Vraisemblablement, il existe un amalgame entre la montée évidente de la violence ces dernières années et les vagues d’immigrations massives en Israël.

Selon les statistiques, la police a poursuivi 2,4 % des infiltrés africains en 2009. En 2010, les délits impliquant des Africains avaient baissé pour atteindre 2,04 %. Ces  chiffres témoignent donc qu’en réalité, les Africains ne sont pas la cause de la montée de la violence en Israël.

En revanche, leur présence inquiète les plus conservateurs sur la perte du caractère juif de la société israélienne.

Le ministre de l'Intérieur Elie Yishaï, chef du parti religieux Shass, a déclaré à la radio militaire: 

«la plupart des réfugiés africains en Israël se livrant à des actes criminels ou au moins répréhensibles doivent être expulsés du pays».

Une députée du Likoud, le parti de droite du Premier ministre Netanyahou, Miri Regev, qui a participé à la virulente manifestation du 23 mai, a assimilé quant à elle les clandestins à «un cancer qui prolifère».

Le ministre de la Justice Yaakov Neeman a indiqué qu’Israël était en contact avec des pays africains ainsi qu’avec «un tiers pays» en vue de l’expatriation des infiltrés. Selon lui, Israël ne leur permettra pas dans tous les cas de travailler sur son territoire. 

«Leur motivation est de travailler, et on ne va pas les y autoriser», a-t-il déclaré lors d’une conférence du barreau à Eilat (au sud du pays). 

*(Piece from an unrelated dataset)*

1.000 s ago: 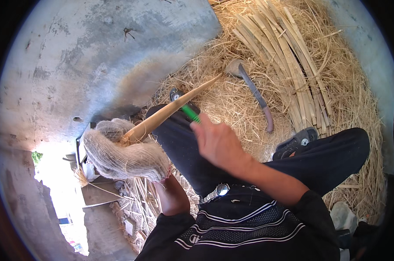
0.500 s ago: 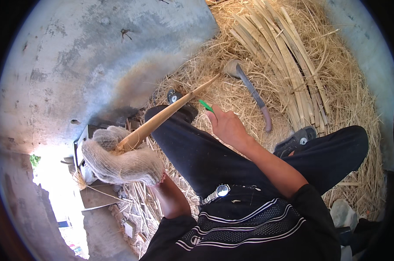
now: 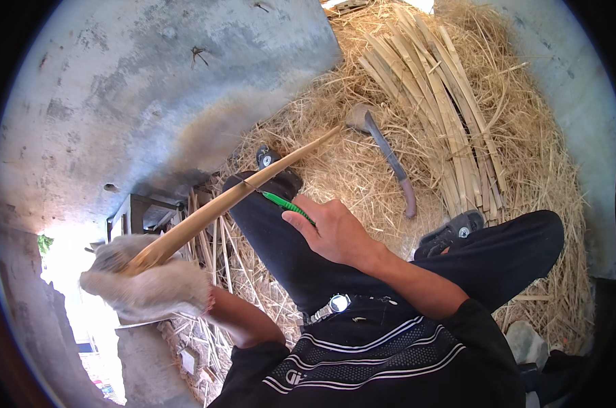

Certaines voix s’élèvent tout de même pour dénoncer ce genre de propos. Le député Dov Hanin (membre du parti Hadash, orienté à gauche) a condamné les commentaires de Yishai, les qualifiant «d’incitation à la haine raciale et de populisme» qui ne conviennent pas à une démocratie.

De même, Ron Huldaï, le maire de gauche de Tel-Aviv, a estimé que «si le gouvernement permet aux immigrés illégaux de s'installer à Tel-Aviv, il faut leur donner les moyens de vivre en leur permettant de travailler».

La haine raciale contraire au judaïsme?

Le Premier ministre Benjamin Netanyahou a condamné ces violences, affirmant qu’elles n’avaient «aucune place» en Israël, tout en s’engageant à «résoudre de façon responsable» le problème de l’immigration clandestine.

Véritable conscience morale du pays, le président Shimon Pérès a jugé que la haine des étrangers était «contraire aux enseignements du judaïsme» et que la violence n’était «pas la solution» face aux difficultés des habitants des zones sud de Tel-Aviv.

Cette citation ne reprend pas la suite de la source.